Ziel des Japanischen Palais ist es, die Türen für die Bevölkerung zu öffnen, sie zum aktiven Mitwirken und gemeinsamen Aushandeln von Zukunftsfragen im Kunst- und Kulturkontext einzuladen. Der Garten ist ein wichtiger Baustein für diese Ausrichtung und nicht mehr wegzudenken. Offene Türen, offene Werkstätten, ein Café mit Projektraumcharakter, eine Wurmkompostkiste, welche die Kreisläufe sichtbar werden lässt.
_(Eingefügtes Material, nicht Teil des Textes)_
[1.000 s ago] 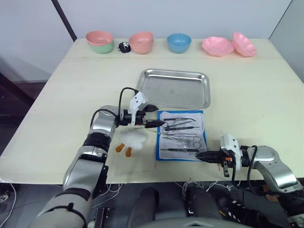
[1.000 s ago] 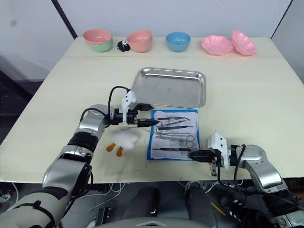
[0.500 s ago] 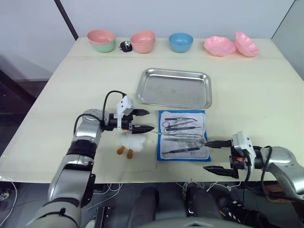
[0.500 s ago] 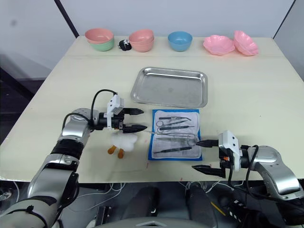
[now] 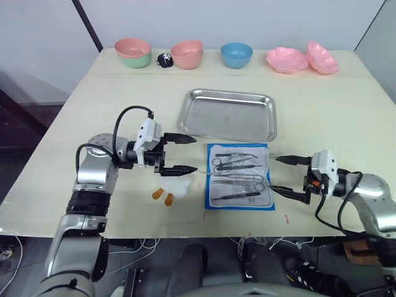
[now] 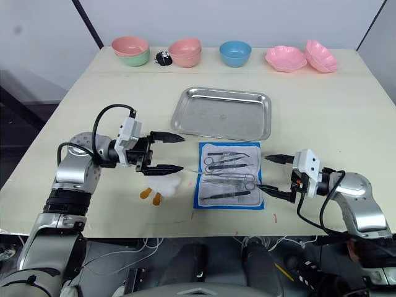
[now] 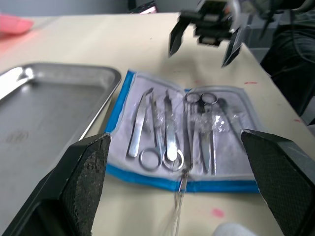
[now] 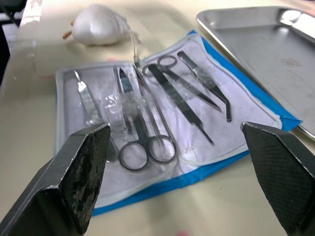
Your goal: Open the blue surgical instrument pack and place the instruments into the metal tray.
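I have my left gripper (image 5: pixel 180 153) spread wide, its two black fingers well apart and holding nothing, hovering over the table (image 5: pixel 334 105) just to the left of the blue surgical instrument pack (image 5: pixel 239 176) and near the front-left corner of the metal tray (image 5: pixel 228 115). My right gripper (image 5: pixel 283 175) is also spread wide and empty, its fingers pointing at the pack's right edge from just beside it, without touching it as far as I can tell. Between the two grippers the pack lies unfolded flat, its white-grey lining up and the blue border showing all round. The instruments (image 8: pixel 147 110) rest on that lining in a row: ring-handled scissors, tweezers and slim forceps, some under bits of clear wrapping. The tray sits just behind the pack, close to its far edge, and I see nothing lying in it. A small white duck toy (image 5: pixel 173 185) with orange feet lies on the table just below my left gripper, beside the pack's left edge. Along the far edge of the table stand the coloured bowls, among them a blue bowl (image 5: pixel 236 54), well apart from the pack
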`<move>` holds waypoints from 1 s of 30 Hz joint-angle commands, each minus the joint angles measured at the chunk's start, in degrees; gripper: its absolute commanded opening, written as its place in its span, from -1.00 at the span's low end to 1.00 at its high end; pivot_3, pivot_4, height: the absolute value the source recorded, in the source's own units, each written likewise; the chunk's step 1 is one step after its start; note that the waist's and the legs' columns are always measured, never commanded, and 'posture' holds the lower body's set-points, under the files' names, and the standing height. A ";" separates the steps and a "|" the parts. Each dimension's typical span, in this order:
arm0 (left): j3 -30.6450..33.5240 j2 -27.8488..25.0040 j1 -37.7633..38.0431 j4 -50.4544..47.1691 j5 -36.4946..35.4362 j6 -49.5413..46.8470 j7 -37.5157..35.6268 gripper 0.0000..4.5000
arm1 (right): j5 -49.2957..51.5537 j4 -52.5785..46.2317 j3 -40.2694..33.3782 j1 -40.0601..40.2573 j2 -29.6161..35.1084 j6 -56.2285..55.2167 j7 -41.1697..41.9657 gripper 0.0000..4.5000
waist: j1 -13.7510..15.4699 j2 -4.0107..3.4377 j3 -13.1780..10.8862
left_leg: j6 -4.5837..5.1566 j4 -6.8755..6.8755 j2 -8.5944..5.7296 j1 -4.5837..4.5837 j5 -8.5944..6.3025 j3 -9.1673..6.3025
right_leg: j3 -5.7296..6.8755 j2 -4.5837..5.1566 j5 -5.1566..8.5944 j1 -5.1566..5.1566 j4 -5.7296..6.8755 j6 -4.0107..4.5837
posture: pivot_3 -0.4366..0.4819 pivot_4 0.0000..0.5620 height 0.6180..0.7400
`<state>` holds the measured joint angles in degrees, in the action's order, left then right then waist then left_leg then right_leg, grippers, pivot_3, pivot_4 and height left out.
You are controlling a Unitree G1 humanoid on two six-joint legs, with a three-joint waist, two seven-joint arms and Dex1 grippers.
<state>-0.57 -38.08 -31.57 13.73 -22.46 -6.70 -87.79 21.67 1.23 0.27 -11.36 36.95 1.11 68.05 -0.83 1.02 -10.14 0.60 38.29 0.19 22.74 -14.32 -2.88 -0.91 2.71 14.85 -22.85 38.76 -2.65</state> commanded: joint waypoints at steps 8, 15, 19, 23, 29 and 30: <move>0.35 -3.62 1.18 -8.23 -2.76 -2.68 -1.70 1.00 | -4.84 13.10 3.96 -8.54 -5.17 -10.46 2.90 0.97 | -0.14 -0.04 -0.04 | 0.00 0.00 0.01 -0.01 0.00 0.03 | -0.06 -0.01 0.00 -0.05 0.03 0.01 | -0.05 -0.47 1.00; 0.32 -4.49 1.99 -9.97 -3.89 -4.38 -1.40 1.00 | -6.05 21.51 5.47 -11.56 -6.83 -14.78 6.08 0.97 | -0.13 -0.08 -0.06 | 0.00 -0.01 0.01 0.00 0.00 0.03 | -0.07 -0.01 0.00 -0.08 0.04 0.01 | -0.05 -0.47 1.00; 0.06 -4.34 2.28 -9.74 -3.47 -3.91 -1.36 1.00 | -7.55 27.50 6.12 -13.18 -7.91 -16.88 6.95 0.97 | -0.16 -0.09 -0.07 | 0.00 -0.01 0.00 0.00 0.00 0.04 | -0.08 -0.01 0.00 -0.09 0.04 0.01 | -0.05 -0.47 1.00; -0.29 -4.26 2.37 -9.21 -2.93 -3.14 -1.55 1.00 | -8.89 32.15 7.11 -13.93 -8.58 -17.43 8.27 0.97 | -0.26 -0.08 -0.06 | 0.00 -0.01 0.00 -0.04 0.00 0.03 | -0.11 -0.02 -0.01 -0.08 0.07 0.01 | -0.05 -0.47 1.00; -0.89 -4.37 2.37 -8.27 -2.39 -2.04 -2.01 1.00 | -10.38 37.60 8.87 -14.77 -8.67 -18.38 12.12 0.97 | -0.22 -0.05 -0.04 | 0.00 -0.01 0.01 -0.11 0.00 0.03 | -0.12 -0.02 -0.01 -0.02 0.06 0.01 | -0.05 -0.47 1.00; -1.02 -4.37 2.36 -8.08 -2.31 -1.83 -2.02 1.00 | -10.99 38.51 9.19 -15.23 -8.60 -18.77 12.27 0.97 | -0.22 -0.05 -0.04 | 0.00 -0.01 0.02 -0.15 0.00 0.02 | -0.10 -0.02 0.00 0.04 0.05 0.01 | -0.05 -0.47 1.00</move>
<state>-1.74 -41.76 -29.07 5.82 -24.77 -9.44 -88.55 14.62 36.30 7.04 -27.86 28.02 -17.28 79.72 -1.05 0.97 -10.18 0.60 38.27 0.21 22.57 -14.31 -2.86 -1.01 2.68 14.85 -22.80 38.80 -2.64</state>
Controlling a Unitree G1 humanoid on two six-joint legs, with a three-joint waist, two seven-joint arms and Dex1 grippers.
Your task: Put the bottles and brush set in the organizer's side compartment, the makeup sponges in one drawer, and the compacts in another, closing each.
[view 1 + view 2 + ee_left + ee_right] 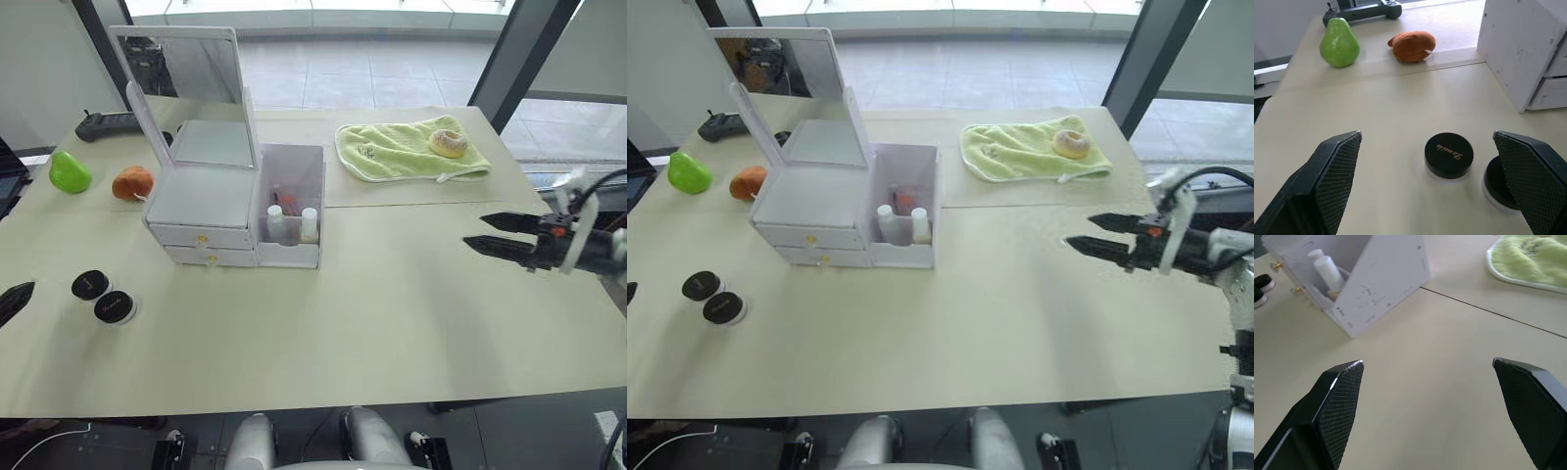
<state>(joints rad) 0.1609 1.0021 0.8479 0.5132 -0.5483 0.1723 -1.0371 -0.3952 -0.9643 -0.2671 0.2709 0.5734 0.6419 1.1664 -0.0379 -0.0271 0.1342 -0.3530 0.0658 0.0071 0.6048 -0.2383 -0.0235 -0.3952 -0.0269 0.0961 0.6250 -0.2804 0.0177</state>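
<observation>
Nearest us, the compacts (pixel 102 297) sit side by side on the table, just ahead of our left gripper (pixel 1437 196), its jaws spread wide and empty. The bottles (pixel 292 224) already stand in the side compartment (pixel 291 201). Our right gripper (pixel 1430 416) hangs open, idle. We judge the compacts are the step in hand: next, close on one, then open a drawer (pixel 202 236).

Both eye views look forward and down over the table (pixel 392 313) from above its near edge, sharing the organizer (pixel 211 211) and towel (pixel 407 149). The left wrist view sits low and close, facing the compacts (pixel 1448 154) and the organizer's side. The right wrist view looks low across the table toward the side compartment (pixel 1386 271) and towel.
</observation>
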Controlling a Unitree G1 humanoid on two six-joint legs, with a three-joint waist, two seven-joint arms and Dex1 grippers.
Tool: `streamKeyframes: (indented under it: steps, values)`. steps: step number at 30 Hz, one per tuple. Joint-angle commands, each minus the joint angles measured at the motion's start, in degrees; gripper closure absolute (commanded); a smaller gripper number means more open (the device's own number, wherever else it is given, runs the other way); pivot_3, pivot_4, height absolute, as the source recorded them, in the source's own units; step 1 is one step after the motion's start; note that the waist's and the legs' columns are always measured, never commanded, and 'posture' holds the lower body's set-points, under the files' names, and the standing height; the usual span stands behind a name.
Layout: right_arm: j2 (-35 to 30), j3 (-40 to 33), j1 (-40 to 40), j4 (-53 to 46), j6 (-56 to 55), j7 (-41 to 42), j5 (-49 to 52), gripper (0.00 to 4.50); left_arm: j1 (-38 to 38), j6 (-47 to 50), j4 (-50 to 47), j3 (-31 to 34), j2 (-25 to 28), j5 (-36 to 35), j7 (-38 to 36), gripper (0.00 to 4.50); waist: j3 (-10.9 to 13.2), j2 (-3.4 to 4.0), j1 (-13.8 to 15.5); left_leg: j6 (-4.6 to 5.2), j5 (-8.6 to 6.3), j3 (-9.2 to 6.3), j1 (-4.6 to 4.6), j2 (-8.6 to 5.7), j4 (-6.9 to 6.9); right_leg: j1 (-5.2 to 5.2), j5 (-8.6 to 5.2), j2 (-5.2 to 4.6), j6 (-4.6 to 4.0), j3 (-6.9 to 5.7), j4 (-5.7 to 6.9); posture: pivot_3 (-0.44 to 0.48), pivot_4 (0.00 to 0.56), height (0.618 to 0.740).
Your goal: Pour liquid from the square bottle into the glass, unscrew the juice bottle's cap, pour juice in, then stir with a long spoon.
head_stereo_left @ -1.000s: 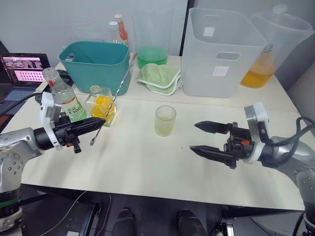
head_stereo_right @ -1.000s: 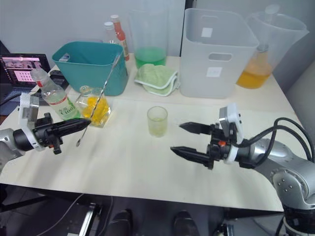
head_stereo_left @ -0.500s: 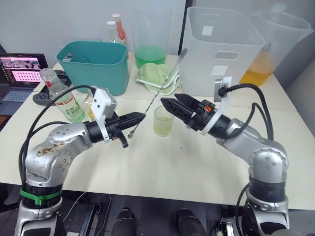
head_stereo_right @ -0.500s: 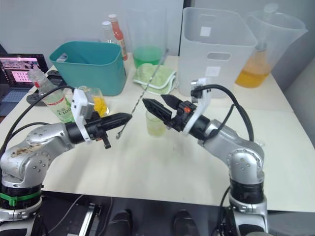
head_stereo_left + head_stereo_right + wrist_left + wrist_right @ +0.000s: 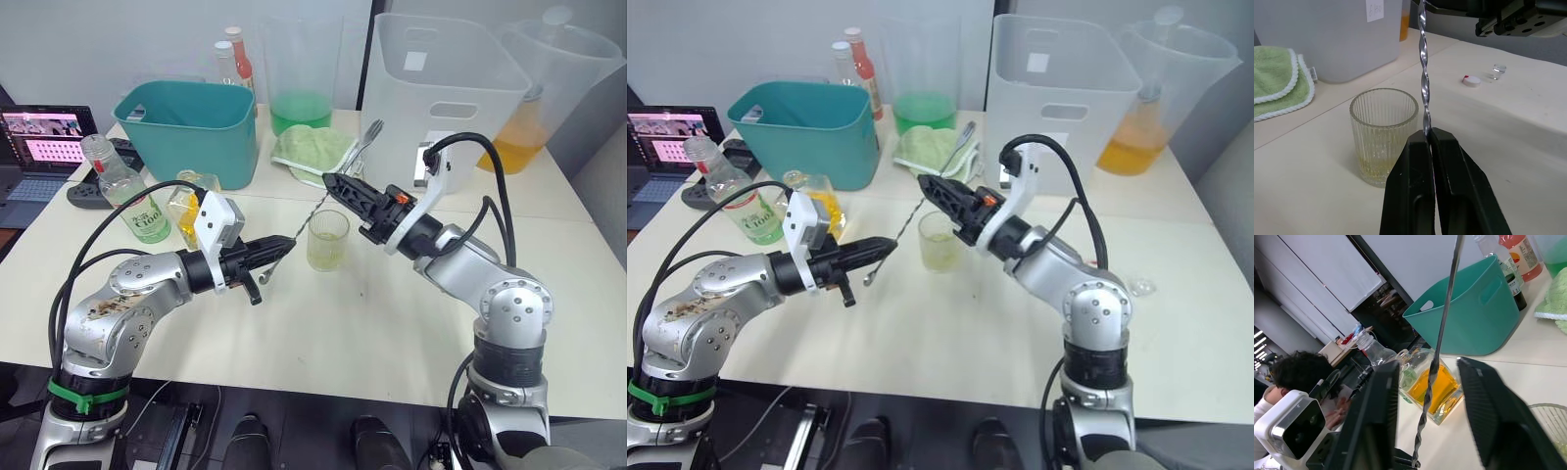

Vor diesem Hintergrund macht es Sinn, hier ein Modell für das Museum der Zukunft zu erproben und die Konflikte zwischen der Diversität im Palais-Garten und den Belangen des präventiven Schutzes der Kunst in den Ausstellungsräumen aufzuzeigen und neue Ansätze im Umgang damit auszuloten.

Im Gegensatz zu den Räumlichkeiten im Erdgeschoss, lassen sich die Räume der oberen Etage des Japanischen Palais gut regulieren. Das ist wichtig, da dort z.B. das historische Damaskuszimmer (eine 200 Jahre alte, reich verzierte, hölzerne Wand- und Deckenverkleidung aus einem Wohnhaus in Damaskus) ausgestellt ist. Ein Befall von z.B. holzfressenden Insekten könnte an dieser Stelle großen Schaden anrichten.

Nicht jedes Tierchen, das sich ins Museum verirrt, stellt eine Gefahr für die Kunst dar. Auffallend ist, dass es eine Frage der Perspektive und des Kontextes ist, ob wir bei einem nichtmenschlichen Lebewesen von einem Schädling oder einem Nützling für die Umwelt sprechen. Was dabei hilft den Blick zu schulen ist Bildung. So wäre es wünschenswert, alle nichtmenschlichen Akteure und ihre Ansprüche zu kennen: Welches Tier kann irreversible Schäden anrichten? Welche Bedingungen braucht es für seine Entwicklung in den jeweiligen Lebensstadien? Welche Tiere verunreinigen die Kunst z.B. durch ihre Hinterlassenschaften? Welche sind deshalb im Blick zu behalten, weil sie Nahrungsquelle für andere, unerwünschte Tierchen darstellen? Welche Tiere verursachen keine Schäden, genießen aber wenig Akzeptanz bei den Besuchenden? Wie kann und muss im Garten darauf reagiert werden? Welche Maßnahmen gilt es in welchen Bereichen der Museumsräume einzuhalten oder neu zu etablieren?

Nach dem Gespräch mit Herrn Mäder waren wir uns einig, dass Bildungsformate für Besuchende und Mitarbeitende von Museen in diesem Sinne hilfreich und sinnvoll sind und möglicherweise neue Erkenntnisse und Wege im Umgang mit den genannten möglichen Konflikten in einem Projekt wie dem Japanischen Palais eröffnen könnten. Gemeinsam mit Senckenberg Naturhistorische Sammlungen hätte das Japanische Palais jedenfalls schon jede Menge fachliche Expertise im Haus versammelt.